## Exercise description:
Could you print exactly the lines of the listing below, starting at the line that has "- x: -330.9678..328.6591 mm" and ending at the line that has "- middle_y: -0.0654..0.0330", and only those lines?

## Information supplied:
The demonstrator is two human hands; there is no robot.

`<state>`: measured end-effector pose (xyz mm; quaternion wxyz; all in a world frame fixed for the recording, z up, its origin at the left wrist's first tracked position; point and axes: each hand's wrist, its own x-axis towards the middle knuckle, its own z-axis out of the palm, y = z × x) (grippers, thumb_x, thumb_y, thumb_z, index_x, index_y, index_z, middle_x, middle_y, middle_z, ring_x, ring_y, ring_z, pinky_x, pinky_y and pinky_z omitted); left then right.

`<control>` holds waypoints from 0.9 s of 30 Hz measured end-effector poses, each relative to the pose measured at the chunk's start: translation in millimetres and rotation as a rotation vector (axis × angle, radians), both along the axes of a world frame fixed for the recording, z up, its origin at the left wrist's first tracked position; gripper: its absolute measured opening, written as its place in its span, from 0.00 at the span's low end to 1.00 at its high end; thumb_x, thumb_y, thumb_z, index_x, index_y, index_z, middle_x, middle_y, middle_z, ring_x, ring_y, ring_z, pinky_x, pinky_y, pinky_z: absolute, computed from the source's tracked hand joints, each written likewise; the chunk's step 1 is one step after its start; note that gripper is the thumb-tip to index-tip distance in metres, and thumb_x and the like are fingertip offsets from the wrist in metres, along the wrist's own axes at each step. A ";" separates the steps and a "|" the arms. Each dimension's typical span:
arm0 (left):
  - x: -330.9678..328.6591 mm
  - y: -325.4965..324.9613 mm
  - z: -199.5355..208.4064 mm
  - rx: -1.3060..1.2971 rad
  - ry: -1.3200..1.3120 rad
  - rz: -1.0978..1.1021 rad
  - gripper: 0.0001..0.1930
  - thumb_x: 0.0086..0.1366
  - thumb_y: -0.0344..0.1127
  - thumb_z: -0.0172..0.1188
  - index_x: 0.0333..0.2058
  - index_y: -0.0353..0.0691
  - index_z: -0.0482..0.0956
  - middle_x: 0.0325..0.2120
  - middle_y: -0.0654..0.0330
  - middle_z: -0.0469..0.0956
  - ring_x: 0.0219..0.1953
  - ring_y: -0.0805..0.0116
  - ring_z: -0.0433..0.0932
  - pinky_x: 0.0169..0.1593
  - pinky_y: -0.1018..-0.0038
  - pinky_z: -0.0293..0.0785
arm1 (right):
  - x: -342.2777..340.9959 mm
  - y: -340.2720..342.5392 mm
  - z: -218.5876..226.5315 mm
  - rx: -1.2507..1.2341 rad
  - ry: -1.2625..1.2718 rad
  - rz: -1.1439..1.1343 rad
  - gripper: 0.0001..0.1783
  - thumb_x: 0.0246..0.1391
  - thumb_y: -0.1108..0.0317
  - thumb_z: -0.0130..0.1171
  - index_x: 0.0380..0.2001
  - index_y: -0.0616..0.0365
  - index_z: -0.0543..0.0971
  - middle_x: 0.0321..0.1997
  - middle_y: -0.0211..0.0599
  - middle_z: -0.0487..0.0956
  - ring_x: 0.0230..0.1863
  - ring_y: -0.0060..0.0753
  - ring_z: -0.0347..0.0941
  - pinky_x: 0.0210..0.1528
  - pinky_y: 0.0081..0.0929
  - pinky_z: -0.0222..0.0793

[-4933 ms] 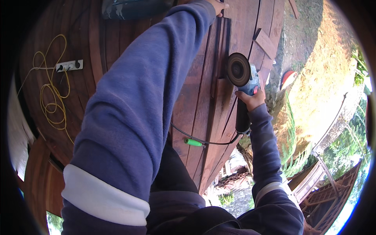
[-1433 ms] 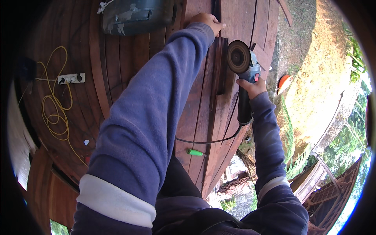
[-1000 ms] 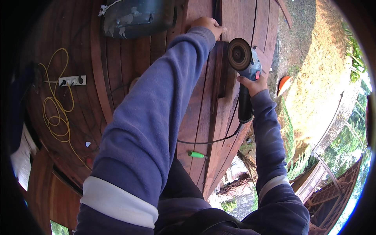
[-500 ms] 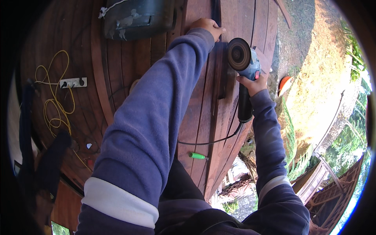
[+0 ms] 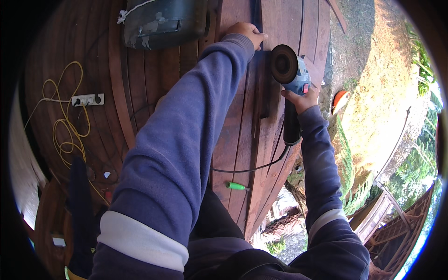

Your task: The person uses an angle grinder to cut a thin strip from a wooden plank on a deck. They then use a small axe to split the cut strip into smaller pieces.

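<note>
Standing over a red-brown plank deck (image 5: 238, 126), we're seeing its boards filling the middle and left. Sunlit dirt ground (image 5: 373, 79) is lying past its right edge. A beamed wooden structure (image 5: 396, 228) is sitting lower right. A dark form (image 5: 80, 205) is showing lower left; too dim for us to name. A dark green container (image 5: 165, 25) is sitting at the top, finish showing pale patches. Yellow cable (image 5: 88, 122) is lying in loose loops at left.

We're holding an angle grinder (image 5: 297, 85) right of centre, disc end pointing away from us, disc (image 5: 285, 64) facing up. Can't tell if the disc is spinning. It's sitting beside a dark timber strip (image 5: 264, 100) in this view; can't tell if they're touching. Black cord (image 5: 247, 171) is running from the grinder's near end off to the left, passing under our left sleeve in view.

Hands: right hand (image 5: 303, 100) is wrapping the grinder just behind its head, firmly closed. Left hand (image 5: 245, 34) is reaching to the far end of the strip, fingers bent in; we can't tell if it's gripping anything.

Small stuff: white power strip (image 5: 88, 100) is lying among the cable loops; green-handled tool (image 5: 236, 185) is lying just nearer us than the cord.
</note>
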<state>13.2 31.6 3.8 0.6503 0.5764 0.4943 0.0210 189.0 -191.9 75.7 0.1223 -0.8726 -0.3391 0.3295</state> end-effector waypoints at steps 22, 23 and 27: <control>-7.2 -37.9 4.2 0.455 -0.009 0.107 0.16 0.67 0.38 0.69 0.48 0.34 0.80 0.39 0.54 0.84 0.36 0.62 0.84 0.40 0.66 0.81 | -106.7 -267.6 111.1 0.258 0.243 -0.837 0.21 0.48 0.66 0.75 0.44 0.64 0.81 0.35 0.34 0.84 0.35 0.29 0.81 0.42 0.31 0.77; -19.1 -62.8 15.3 0.850 0.125 0.005 0.17 0.65 0.35 0.69 0.49 0.34 0.79 0.42 0.52 0.83 0.42 0.56 0.83 0.47 0.60 0.80 | -120.0 -289.3 113.8 0.243 0.317 -0.976 0.20 0.49 0.66 0.74 0.43 0.63 0.81 0.34 0.34 0.84 0.34 0.29 0.81 0.41 0.31 0.77; -54.2 -219.8 55.0 0.896 -0.456 -0.910 0.28 0.57 0.38 0.72 0.56 0.39 0.78 0.54 0.48 0.77 0.59 0.46 0.74 0.65 0.51 0.70 | -176.4 -366.4 127.6 0.354 0.313 -1.272 0.18 0.51 0.67 0.74 0.44 0.62 0.82 0.33 0.32 0.83 0.33 0.26 0.80 0.38 0.28 0.75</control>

## Task response:
  - x: -330.9678..328.6591 mm
  - y: -325.4965..324.9613 mm
  - z: -199.5355..208.4064 mm
  - rx: -1.3060..1.2971 rad
  - ry: -1.3200..1.3120 rad
  - rz: -1.0978..1.1021 rad
  - gripper: 0.0001..0.1930
  - thumb_x: 0.0086..0.1366
  - thumb_y: -0.0344..0.1127
  - thumb_z: -0.0172..0.1188
  - index_x: 0.0333..0.2058
  - index_y: -0.0353..0.0691
  - index_z: -0.0482..0.0956
  - middle_x: 0.0325..0.2120
  - middle_y: -0.0654..0.0330

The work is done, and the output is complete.